Avni Doshi
293 pages
Éditions Globe, janvier 2022
Fin de lecture le 2 janvier 2022.
Je remercie les Éditions Globe pour m’avoir adressé ce premier ouvrage d’Avni Doshi, à la magnifique couverture, dans le cadre d’un service presse.
Antara, la narratrice, décrit sa relation douce-amère avec sa mère, Tara, qu’elle appelle Ma, dans une Inde encore profondément marquée par le poids des traditions.
Antara est tourmentée par les signes de maladie d’Alzheimer dont sa mère souffre très précocement.
Car Antara souhaite plus que tout que sa mère se souvienne. Elle pense qu’à présent devenue adulte, elle pourra dialoguer avec sa mère, lui demander des comptes. Et ainsi effacer les manques de cette femme-enfant qui n’a toujours recherché que son propre épanouissement, souvent au détriment de sa fille.
Le récit s’écrit au présent de la vie de couple d’Antara avec Dilip et de sa recherche artistique complexe, avec de multiples retours vers son enfance et les souvenirs de sa relation à sa mère.

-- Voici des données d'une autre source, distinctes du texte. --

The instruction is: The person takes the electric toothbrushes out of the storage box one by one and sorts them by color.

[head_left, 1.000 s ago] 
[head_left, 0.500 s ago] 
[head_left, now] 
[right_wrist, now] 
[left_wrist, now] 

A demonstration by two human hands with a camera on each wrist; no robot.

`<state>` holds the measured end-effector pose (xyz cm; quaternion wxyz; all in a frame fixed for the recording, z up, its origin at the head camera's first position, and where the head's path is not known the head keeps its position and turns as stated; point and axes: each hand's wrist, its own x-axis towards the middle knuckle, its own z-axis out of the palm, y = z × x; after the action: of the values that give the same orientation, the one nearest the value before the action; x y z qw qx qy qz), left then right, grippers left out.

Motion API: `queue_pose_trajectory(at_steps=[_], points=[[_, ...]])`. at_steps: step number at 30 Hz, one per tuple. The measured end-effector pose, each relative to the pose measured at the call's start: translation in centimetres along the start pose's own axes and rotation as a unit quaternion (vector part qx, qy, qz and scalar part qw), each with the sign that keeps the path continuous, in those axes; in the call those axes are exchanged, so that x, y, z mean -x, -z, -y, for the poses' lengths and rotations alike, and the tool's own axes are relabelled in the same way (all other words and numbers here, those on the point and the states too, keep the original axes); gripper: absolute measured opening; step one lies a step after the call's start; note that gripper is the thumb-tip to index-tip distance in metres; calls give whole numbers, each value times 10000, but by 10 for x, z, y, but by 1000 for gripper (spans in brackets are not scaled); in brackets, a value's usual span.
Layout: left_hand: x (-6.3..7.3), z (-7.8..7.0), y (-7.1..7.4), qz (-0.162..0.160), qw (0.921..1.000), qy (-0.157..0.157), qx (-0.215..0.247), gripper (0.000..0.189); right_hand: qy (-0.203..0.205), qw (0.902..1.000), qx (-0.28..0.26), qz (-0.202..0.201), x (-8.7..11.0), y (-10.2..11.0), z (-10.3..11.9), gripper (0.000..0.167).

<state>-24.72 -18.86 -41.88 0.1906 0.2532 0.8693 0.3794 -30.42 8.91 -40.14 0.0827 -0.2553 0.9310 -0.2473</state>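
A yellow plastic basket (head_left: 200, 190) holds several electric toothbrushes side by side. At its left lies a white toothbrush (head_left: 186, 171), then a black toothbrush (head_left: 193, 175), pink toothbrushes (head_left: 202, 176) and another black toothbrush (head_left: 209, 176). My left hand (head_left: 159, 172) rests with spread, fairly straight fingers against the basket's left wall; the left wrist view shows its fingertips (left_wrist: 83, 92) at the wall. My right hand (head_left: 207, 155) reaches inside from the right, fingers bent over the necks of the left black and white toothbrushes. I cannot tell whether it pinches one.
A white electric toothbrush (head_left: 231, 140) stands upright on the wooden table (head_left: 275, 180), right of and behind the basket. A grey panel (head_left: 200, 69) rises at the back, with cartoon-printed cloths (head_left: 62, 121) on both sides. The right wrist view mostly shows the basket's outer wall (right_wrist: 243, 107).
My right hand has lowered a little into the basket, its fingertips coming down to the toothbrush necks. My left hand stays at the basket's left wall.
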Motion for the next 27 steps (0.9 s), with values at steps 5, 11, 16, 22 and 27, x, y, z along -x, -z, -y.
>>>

On découvre ainsi que Tara, mariée jeune, n’est aucunement faite pour une vie de couple réglée par les coutumes indiennes ! L’omniprésence et l’omnipotence de sa belle-mère pèsent sur cette jeune femme qui ne rêve que de s’amuser. Elle délaisse son enfant. Mais finit par l’emmener avec elle dans un ashram où elles passeront quelques années. Là encore la fillette n’aura de cesse d’être remarquée par sa mère, amourachée du gourou. C’est cependant une autre femme, Kali Mata, qui lui servira de substitut maternel, sans doute plus approprié que sa génitrice. La maltraitance continue lorsque l’enfant se retrouve rudoyée dans un pensionnat catholique.
Tara ne sait pas être mère : trop absorbée par sa propre existence, son attitude nie celle de sa fille, jusque dans ses recherches artistiques. Et c’est la sourde angoisse de l’abandon, physique et émotionnel, qui prédomine le lien filial.
Alors, aujourd’hui adulte, confrontée à la maladie naissante de sa mère et à sa propre grossesse, Antara doute de ses propres choix : est-elle comme sa mère ? Quelle mère pourrait-elle devenir sans cette référence essentielle ?
La colère s’échappe enfin, l’envie de mettre fin à cette mère qui ne l’a pas entourée et dont elle doit prendre soin désormais.
« Je voudrais qu’en Inde aussi l’euthanasie soit autorisée par la loi, comme aux Pays-Bas. Pas uniquement au nom de la dignité du patient, mais au nom de toutes les personnes concernées.
Ainsi je pourrais être triste, et pas en colère. »
Les femmes et les traditions sont au cœur de ce roman : la mère, la grand-mère, la belle-mère, l’amie de toujours, la nourrice, la servante, … c’est leur place dans la cellule familiale qu’interroge l’auteure, mais aussi au sein même de la société.
Les hommes sont en effet relégués au second plan : plus ou moins absents, tel le père d’Antara, incompréhensifs, coureurs de jupons, plus intéressés par l’avis – la vie ? – de leur mère que de celui de leur femme, …
Cela peut sembler un peu caricatural, mais c’est la vision de la narratrice, forgée par son expérience et vue par le prisme de ses relations avec son entourage.
C’est le cœur serré que j’ai lu cette très belle histoire.
Les descriptions, tant des lieux de vie que des sentiments, sont très marquantes. Je me suis promenée dans les rues de Pune, sous la chaleur écrasante, j’ai dégusté le thé et les gâteaux interdits à Tara. J’ai observé les scènes de la vie quotidienne dans l’appartement de Tara et dans celui d’Antara et Dilip, les efforts de la jeune femme pour contenir sa peine et quelquefois sa rage.
J’ai ressenti la douleur de la petite fille puis la violence de l’adulte qui s’est construite dans cette quête perpétuelle de l’attention et de l’amour maternels. J’ai aussi envisagé, privilège de lectrice, la place de la mère qui ne souhaitait pas mener son existence ainsi.
Car la mère et la fille ne sont finalement pas si différentes : toutes deux souhaitent échapper à une destinée écrite par d’autres…
A travers l’histoire entre ces deux femmes, Avni Doshi pose un regard acéré sur le conformisme, la maternité, la maladie, les obligations parentales et filiales, quand, au fil du temps, elles s’inversent.
Et l’on comprend fort bien pourquoi ce livre s’est retrouvé finaliste du Booker Prize en 2020.